Women whistleblowers show how it’s done

For International Women’s Day, a few whistleblowers.

From the NWC:

Dr. Tommie (“Toni”) G. Savage

Savage had a distinguished 20 year career in the U.S. Army Corps of Engineers’, until she blew the whistle on the fraud she discovered.

Jane Turner

Turner successful fought her removal and won a historic victory for all FBI whistleblowers before the U.S. Court of Appeals for the Eighth Circuit.She challenged her retaliation in federal court, and won a unanimous jury verdict in her favor, obtaining the largest compensatory damage award permitted under the law for federal employees. Jane also exposed criminal theft of property at the 9/11 crime scene by a handful of FBI agents. She was harshly retaliated against for reporting these violations to the DOJ Inspector General. After a ten-year battle, she prevailed, becoming only one of a small handful of FBI agents to win her cases under the FBI whistleblower Protection Act.

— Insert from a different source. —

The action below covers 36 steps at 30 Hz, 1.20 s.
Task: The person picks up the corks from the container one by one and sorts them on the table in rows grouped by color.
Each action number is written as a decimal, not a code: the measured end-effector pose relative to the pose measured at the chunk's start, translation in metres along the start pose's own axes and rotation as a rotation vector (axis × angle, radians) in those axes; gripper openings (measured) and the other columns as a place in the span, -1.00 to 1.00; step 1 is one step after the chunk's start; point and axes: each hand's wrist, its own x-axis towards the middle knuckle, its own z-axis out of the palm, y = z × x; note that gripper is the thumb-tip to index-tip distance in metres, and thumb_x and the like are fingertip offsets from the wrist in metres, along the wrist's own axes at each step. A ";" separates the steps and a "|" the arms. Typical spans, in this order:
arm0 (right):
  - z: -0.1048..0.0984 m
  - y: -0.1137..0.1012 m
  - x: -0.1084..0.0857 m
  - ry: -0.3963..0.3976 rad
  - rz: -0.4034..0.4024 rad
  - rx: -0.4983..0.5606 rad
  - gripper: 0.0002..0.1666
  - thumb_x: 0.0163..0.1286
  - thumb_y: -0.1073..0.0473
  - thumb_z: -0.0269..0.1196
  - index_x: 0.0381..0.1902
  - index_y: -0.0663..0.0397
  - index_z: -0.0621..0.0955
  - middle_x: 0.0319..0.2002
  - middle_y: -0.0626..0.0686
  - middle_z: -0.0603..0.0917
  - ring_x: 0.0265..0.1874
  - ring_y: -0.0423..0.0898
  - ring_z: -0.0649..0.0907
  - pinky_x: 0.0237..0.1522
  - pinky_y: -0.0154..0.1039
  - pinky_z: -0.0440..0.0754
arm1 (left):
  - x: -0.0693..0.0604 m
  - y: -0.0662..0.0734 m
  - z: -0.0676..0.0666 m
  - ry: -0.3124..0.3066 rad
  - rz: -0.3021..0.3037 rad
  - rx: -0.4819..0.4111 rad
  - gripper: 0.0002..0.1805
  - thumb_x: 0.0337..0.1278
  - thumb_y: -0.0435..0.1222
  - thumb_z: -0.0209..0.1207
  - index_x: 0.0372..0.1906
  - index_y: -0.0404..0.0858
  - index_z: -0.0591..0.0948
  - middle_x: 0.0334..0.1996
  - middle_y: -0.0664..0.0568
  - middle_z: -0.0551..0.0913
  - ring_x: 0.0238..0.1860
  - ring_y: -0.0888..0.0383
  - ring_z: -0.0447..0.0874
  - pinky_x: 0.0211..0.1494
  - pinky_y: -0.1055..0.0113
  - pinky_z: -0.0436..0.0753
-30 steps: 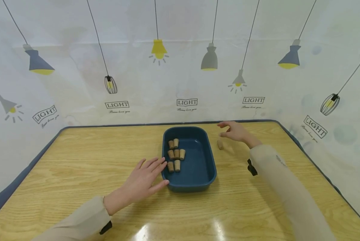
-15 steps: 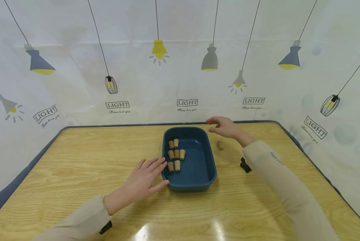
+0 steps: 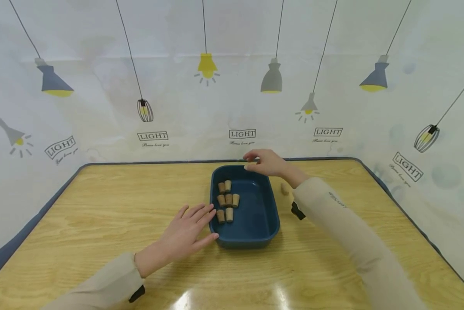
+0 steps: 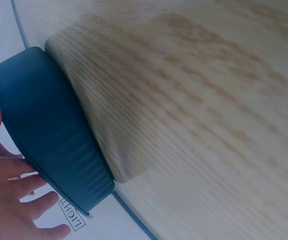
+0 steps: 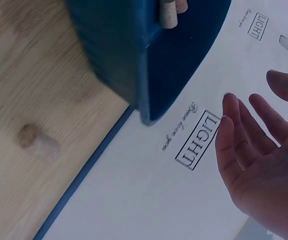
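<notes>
A blue tray [image 3: 253,217] stands on the wooden table with several tapered corks [image 3: 228,200] in rows along its left side. My left hand [image 3: 183,234] rests with spread fingers at the tray's left rim; in the left wrist view its fingers [image 4: 21,186] lie along that edge. My right hand [image 3: 268,163] hovers over the tray's far right corner. In the right wrist view the right hand [image 5: 264,165] has bent, parted fingers and holds nothing. One cork [image 3: 284,188] stands on the table right of the tray, partly hidden by the right sleeve; this cork [image 5: 37,142] shows fully in the right wrist view.
The wooden table [image 3: 111,206] extends on both sides of the tray. Behind it hangs a pale backdrop [image 3: 189,107] printed with lamps, meeting the table's dark-edged far side. The tray's walls rise around the corks.
My right hand has moved left, from above the lone cork to over the tray's far corner. That cork stays on the table. The left hand and the corks in the tray keep their places.
</notes>
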 end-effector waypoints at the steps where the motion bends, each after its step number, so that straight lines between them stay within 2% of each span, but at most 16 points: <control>1: 0.001 -0.002 0.003 -0.005 0.000 -0.008 -0.56 0.26 0.14 0.13 0.07 0.23 0.45 -0.04 0.21 0.50 -0.09 0.08 0.49 -0.09 -0.12 0.44 | 0.000 0.000 0.000 0.000 -0.001 0.001 -0.30 0.17 0.17 -0.17 0.23 -0.24 0.33 0.24 -0.04 0.24 0.22 -0.02 0.15 0.18 -0.06 0.10; 9: 0.018 -0.013 0.021 -0.026 0.002 -0.025 -0.55 0.27 0.10 0.13 0.07 0.19 0.46 -0.08 0.15 0.54 -0.12 0.02 0.52 -0.10 -0.15 0.45 | 0.001 0.000 -0.001 -0.007 -0.007 -0.004 -0.29 0.18 0.18 -0.21 0.24 -0.24 0.32 0.24 -0.03 0.23 0.22 -0.01 0.15 0.17 -0.07 0.11; 15: 0.031 -0.017 0.025 -0.055 0.037 -0.003 -0.55 0.27 0.10 0.12 0.08 0.19 0.46 -0.10 0.14 0.55 -0.10 0.02 0.51 -0.07 -0.13 0.43 | 0.001 0.000 0.000 -0.013 -0.010 -0.010 -0.28 0.17 0.20 -0.23 0.24 -0.23 0.32 0.24 -0.02 0.23 0.22 0.00 0.15 0.18 -0.07 0.10; 21: 0.041 -0.013 0.028 -0.060 0.062 0.045 -0.55 0.27 0.12 0.13 0.07 0.21 0.46 -0.10 0.16 0.54 -0.14 0.00 0.52 -0.13 -0.17 0.46 | 0.000 0.000 0.001 0.003 -0.003 -0.014 -0.29 0.17 0.19 -0.22 0.23 -0.24 0.33 0.24 -0.03 0.24 0.22 -0.01 0.16 0.16 -0.08 0.12; 30: 0.048 -0.013 0.033 -0.112 0.195 0.101 -0.52 0.26 0.09 0.14 0.11 0.16 0.43 -0.05 0.16 0.49 -0.20 -0.02 0.54 -0.22 -0.20 0.50 | 0.001 -0.001 -0.001 -0.004 -0.002 -0.029 -0.29 0.18 0.18 -0.21 0.24 -0.24 0.32 0.24 -0.04 0.24 0.22 -0.01 0.15 0.17 -0.09 0.10; 36: 0.059 -0.008 0.040 -0.085 0.157 0.086 -0.53 0.20 0.15 0.20 0.07 0.19 0.46 -0.05 0.18 0.51 -0.08 0.03 0.49 -0.12 -0.16 0.46 | 0.001 -0.001 0.000 0.010 -0.004 -0.023 -0.30 0.18 0.18 -0.21 0.23 -0.24 0.33 0.24 -0.03 0.24 0.22 -0.01 0.16 0.17 -0.08 0.11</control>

Sherron Watkins and Cynthia Cooper 

Cynthia Cooper and Sherron Watkins exposed corporate misconduct in the infamous Enron and WorldCom scandals paving the way for the enactment of the SOX corporate reform law. Sherron Watkins is the Enron vice president who wrote a letter to chairman Kenneth Lay in the summer of 2001 warning him that the company’s methods of accounting were improper…. Cooper and Watkins (along with Coleen Rowley) were named Time Persons of the Year in 2002.

Bunnatine Greenhouse

Greenhouse opposed the approval of a highly improper multi-billion dollar no-bid contract to Halliburton for the reconstruction of Iraq. In retaliation,she was removed from her position as the highest-ranking civilian contracting official at the Army Corps of Engineers.